Within the entries below, the lines from the one with "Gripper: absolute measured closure" through the one with "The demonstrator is" are to be set down exactly, both ends kept.

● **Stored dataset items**
--- --- ---

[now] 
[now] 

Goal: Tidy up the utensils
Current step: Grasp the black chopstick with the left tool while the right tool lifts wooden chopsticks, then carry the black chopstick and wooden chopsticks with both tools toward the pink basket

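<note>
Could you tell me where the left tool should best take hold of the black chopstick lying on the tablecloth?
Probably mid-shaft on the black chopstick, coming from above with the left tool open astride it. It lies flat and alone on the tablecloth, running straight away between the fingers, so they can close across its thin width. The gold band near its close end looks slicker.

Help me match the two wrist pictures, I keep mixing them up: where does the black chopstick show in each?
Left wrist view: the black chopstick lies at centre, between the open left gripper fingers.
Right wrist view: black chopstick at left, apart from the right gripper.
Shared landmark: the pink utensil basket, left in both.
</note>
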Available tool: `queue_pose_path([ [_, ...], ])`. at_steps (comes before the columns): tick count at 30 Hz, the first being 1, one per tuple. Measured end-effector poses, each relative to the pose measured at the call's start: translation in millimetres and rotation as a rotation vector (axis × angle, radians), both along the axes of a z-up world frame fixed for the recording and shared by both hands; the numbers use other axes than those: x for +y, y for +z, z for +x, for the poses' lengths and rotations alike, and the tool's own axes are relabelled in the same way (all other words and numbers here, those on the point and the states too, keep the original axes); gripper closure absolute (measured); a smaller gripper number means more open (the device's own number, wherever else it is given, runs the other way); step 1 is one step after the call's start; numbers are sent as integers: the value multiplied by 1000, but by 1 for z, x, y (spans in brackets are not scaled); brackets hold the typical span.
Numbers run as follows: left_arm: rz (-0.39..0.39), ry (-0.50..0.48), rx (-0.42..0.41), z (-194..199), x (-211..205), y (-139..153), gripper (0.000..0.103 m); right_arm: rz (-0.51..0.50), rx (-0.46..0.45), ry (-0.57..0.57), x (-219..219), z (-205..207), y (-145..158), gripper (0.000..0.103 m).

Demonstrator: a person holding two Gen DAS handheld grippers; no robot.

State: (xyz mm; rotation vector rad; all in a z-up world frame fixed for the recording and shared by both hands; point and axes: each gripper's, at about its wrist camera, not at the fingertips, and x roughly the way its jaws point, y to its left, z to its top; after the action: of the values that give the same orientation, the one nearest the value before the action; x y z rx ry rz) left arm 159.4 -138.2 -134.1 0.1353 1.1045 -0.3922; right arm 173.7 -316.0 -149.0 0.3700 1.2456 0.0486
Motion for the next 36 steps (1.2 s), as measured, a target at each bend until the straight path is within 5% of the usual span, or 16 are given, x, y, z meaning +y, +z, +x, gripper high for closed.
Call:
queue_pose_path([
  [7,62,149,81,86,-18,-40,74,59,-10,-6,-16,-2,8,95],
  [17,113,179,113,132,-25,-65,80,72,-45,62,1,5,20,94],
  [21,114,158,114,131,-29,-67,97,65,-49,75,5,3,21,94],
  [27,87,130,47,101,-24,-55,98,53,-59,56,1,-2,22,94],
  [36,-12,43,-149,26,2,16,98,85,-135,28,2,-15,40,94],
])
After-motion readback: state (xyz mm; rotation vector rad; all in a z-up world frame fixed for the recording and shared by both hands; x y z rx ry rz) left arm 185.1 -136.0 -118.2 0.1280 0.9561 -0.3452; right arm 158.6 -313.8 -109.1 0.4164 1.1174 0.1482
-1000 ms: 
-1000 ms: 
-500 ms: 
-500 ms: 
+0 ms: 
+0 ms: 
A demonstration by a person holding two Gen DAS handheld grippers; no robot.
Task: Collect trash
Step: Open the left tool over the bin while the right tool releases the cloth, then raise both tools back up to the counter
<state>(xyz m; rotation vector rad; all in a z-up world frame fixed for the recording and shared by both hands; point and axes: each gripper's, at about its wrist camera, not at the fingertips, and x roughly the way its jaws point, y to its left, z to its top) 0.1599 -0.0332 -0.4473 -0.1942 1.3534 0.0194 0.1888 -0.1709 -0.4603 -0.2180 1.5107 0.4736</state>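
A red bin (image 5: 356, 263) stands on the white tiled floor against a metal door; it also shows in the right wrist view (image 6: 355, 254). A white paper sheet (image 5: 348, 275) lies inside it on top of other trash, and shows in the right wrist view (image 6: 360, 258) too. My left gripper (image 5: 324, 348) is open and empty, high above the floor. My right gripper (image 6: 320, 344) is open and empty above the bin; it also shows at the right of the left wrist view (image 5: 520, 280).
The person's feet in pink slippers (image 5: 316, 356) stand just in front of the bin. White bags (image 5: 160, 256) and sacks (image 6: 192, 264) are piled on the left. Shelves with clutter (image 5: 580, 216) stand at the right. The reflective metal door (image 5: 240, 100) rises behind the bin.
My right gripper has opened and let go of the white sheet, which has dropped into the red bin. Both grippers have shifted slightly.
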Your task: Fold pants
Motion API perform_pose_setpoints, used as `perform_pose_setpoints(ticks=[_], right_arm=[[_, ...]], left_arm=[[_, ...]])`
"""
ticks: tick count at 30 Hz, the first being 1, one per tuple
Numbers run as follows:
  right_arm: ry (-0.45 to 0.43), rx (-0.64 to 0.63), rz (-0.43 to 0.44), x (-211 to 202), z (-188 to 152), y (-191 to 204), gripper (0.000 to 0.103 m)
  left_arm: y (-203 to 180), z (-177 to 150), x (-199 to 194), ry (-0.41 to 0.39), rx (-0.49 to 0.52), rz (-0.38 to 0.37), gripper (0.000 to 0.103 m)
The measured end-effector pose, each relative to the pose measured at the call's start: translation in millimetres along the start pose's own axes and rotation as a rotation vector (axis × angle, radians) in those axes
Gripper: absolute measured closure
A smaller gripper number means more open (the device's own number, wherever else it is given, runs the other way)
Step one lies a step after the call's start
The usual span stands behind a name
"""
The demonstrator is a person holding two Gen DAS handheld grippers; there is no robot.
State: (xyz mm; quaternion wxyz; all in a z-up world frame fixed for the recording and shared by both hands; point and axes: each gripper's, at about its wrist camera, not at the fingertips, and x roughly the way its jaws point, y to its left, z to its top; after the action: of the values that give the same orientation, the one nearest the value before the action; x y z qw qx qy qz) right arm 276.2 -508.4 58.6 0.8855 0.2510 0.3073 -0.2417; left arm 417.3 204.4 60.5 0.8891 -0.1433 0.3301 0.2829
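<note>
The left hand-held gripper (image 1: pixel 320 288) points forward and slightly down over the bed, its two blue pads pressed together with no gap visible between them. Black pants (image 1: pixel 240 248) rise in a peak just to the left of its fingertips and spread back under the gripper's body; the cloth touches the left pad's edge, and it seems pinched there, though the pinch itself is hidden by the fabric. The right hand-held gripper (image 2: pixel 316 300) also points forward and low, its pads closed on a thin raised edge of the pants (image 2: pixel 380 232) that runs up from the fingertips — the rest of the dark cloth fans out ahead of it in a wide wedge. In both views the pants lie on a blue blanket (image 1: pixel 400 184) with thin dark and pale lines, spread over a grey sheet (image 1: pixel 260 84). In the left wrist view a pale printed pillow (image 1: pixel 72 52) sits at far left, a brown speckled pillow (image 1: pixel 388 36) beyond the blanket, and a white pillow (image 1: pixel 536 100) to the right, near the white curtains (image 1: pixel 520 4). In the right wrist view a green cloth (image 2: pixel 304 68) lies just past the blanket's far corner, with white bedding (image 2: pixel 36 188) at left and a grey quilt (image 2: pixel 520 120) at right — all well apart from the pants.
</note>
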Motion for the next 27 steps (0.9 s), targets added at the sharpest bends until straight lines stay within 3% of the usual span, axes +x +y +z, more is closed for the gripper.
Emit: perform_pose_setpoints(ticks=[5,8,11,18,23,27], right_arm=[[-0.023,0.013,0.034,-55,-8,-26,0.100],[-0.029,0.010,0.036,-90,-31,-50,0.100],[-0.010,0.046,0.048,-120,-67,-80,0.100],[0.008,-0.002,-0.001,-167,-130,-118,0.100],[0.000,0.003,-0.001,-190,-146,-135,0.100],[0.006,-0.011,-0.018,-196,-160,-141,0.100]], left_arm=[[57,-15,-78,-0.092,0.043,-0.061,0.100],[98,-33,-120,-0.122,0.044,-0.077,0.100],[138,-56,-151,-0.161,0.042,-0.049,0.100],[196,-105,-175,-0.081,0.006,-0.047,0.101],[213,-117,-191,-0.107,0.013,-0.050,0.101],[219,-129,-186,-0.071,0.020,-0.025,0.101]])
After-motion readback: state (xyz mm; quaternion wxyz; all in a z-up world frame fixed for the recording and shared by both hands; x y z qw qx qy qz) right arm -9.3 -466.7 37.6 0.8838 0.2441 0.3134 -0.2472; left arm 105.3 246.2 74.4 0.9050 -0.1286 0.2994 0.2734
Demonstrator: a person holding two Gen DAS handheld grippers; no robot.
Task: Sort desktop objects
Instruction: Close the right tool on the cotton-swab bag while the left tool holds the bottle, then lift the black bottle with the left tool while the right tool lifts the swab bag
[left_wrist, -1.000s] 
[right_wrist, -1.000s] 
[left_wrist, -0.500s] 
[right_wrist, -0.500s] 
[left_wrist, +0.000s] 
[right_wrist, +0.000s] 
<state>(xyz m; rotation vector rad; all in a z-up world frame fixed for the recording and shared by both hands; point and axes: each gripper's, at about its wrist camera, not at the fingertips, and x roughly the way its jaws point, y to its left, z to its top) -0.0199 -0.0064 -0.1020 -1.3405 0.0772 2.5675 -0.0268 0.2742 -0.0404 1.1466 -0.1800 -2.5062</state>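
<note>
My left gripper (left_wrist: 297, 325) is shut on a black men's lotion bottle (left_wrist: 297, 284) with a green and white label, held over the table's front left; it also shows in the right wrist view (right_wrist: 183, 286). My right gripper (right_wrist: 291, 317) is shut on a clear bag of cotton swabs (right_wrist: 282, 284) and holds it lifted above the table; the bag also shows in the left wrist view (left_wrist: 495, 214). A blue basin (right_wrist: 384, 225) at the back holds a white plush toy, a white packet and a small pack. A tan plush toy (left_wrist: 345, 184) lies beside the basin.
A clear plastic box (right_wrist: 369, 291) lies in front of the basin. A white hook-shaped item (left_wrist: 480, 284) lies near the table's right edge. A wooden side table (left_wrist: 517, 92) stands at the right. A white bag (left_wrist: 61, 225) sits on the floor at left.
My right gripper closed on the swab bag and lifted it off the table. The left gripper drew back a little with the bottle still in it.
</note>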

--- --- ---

● **Result**
Gripper: absolute measured closure
A smaller gripper number means more open (the device's own number, wherever else it is given, runs the other way)
Step one lies a step after the call's start
The usual span stands behind a name
"""
The demonstrator is a person holding two Gen DAS handheld grippers; there is no robot.

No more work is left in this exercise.